OBJECTIVES: This study was undertaken to examine the effects of BI113823, a potent small molecule orally active nonpeptide B1 receptor antagonist, in an experimental model of endotoxin-induced direct lung injury in mice and indirect lung injury and survival in cecal ligation and puncture-induced polymicrobial sepsis in rats. DESIGN: Experimental, prospective study. SETTING: University research laboratory. SUBJECTS: Male BALB/c mice and male Wistar rats. INTERVENTIONS: Series 1: acute lung injury was induced in mice by intratracheal injection of lipopolysaccharide. Mice were then randomly assigned to receive treatment of vehicle, BI113823, or dexamethasone. Bronchoalveolar lavage fluid and lung tissues were analyzed for inflammatory cell influx and various histologic variables. Series 2: sepsis was induced by cecal ligation and puncture in anesthetized rats. Animals were then randomly assigned to receive treatment of vehicle or BI113823. Experiments were terminated at 20 hours and 7 days following cecal ligation and puncture, respectively. MEASUREMENTS AND MAIN RESULTS: Series 1: treatment with BI113823 significantly reduced lipopolysaccharide-induced neutrophil influx in bronchoalveolar lavage fluid. The BI113823 group had significantly lower lung vascular permeability, lung water content, myeloperoxidase activity, lung apoptosis and lung injury scores, total protein content, and tumor necrosis factor-α and interleukin-1ß levels compared with vehicle controls. In addition, nuclear factor-κB phosphorylation, nuclear translocation, and cyclooxygenase-2 and inducible nitric oxide synthase expression in the lung were attenuated in BI113823-treated animals compared with vehicle controls. Series 2: BI113823 significantly reduced sepsis-induced macrophage recruitment, protein content, and tumor necrosis factor-α and interleukin-1ß levels in lavage fluid and also reduced lung water content and plasma levels of tumor necrosis factor-α and interleukin-6 compared with vehicle controls. Most importantly, treatment with BI113823 significantly improved survival following severe sepsis in rats. CONCLUSIONS: Administration of B1 receptor antagonist BI113823 significantly reduced endotoxin-induced direct lung injury and also reduced sepsis-induced lung inflammatory response. Most importantly, BI113823 improved survival following severe polymicrobial sepsis.

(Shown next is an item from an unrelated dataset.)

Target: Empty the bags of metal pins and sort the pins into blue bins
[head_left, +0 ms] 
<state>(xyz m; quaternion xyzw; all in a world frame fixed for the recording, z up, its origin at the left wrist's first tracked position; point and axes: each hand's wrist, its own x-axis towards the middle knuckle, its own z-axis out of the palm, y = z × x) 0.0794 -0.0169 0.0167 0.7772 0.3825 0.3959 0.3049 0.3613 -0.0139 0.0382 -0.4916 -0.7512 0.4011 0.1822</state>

Des-Arg9-bradykinin causes kinin B1 receptor mediated endothelium-independent contractions in endotoxin-treated porcine coronary arteries.

This study examined responses of isolated pig coronary arteries after kinin B1 receptor induction by endotoxin. Des-Arg9-bradykinin (DBK) induced concentration-dependent, endothelium-independent contractions in lipopolysaccharide (LPS)-treated but not untreated arterial rings. The B1-receptor antagonist SSR240612, but not the B2-receptor antagonist HOE140, prevented the endothelium-independent contractions to DBK. The DBK-induced contractions were blocked by indomethacin (nonselective cyclooxygenase [COX] inhibitor), celecoxib (selective COX-2 inhibitor), and terbogrel (thromboxane-prostanoid [TP] receptor antagonist) but not valeryl salicylate (selective COX-1 inhibitor), AH6809 (an E prostanoid [EP] and PGD2 receptor [DP1] receptor antagonist), AL 8810 (a selective PGF2α [FP] receptor antagonist), or RO1138452 (a selective I prostanoid [IP] receptor antagonist). They were attenuated by N-(p-amylcinnamoyl) anthranilic acid (ACA), and by DETCA plus tiron but not by l-NAME. Quantitative RT-PCR revealed excessive up-regulations of mRNA expressions of B1 receptors, COX-2, and thromboxane A synthase 1 (TBXAS1) following LPS incubation, but not of B2 receptors or COX-1. The present data demonstrate that B1 receptors are coupled to COX-2 in causing endothelium-independent contractions in endotoxin-treated pig coronary arteries. Accordingly, kinin B1 receptor induction during inflammation may have a pathological significance in the vasculature, particular in coronary arteries with dysfunctional endothelial cells.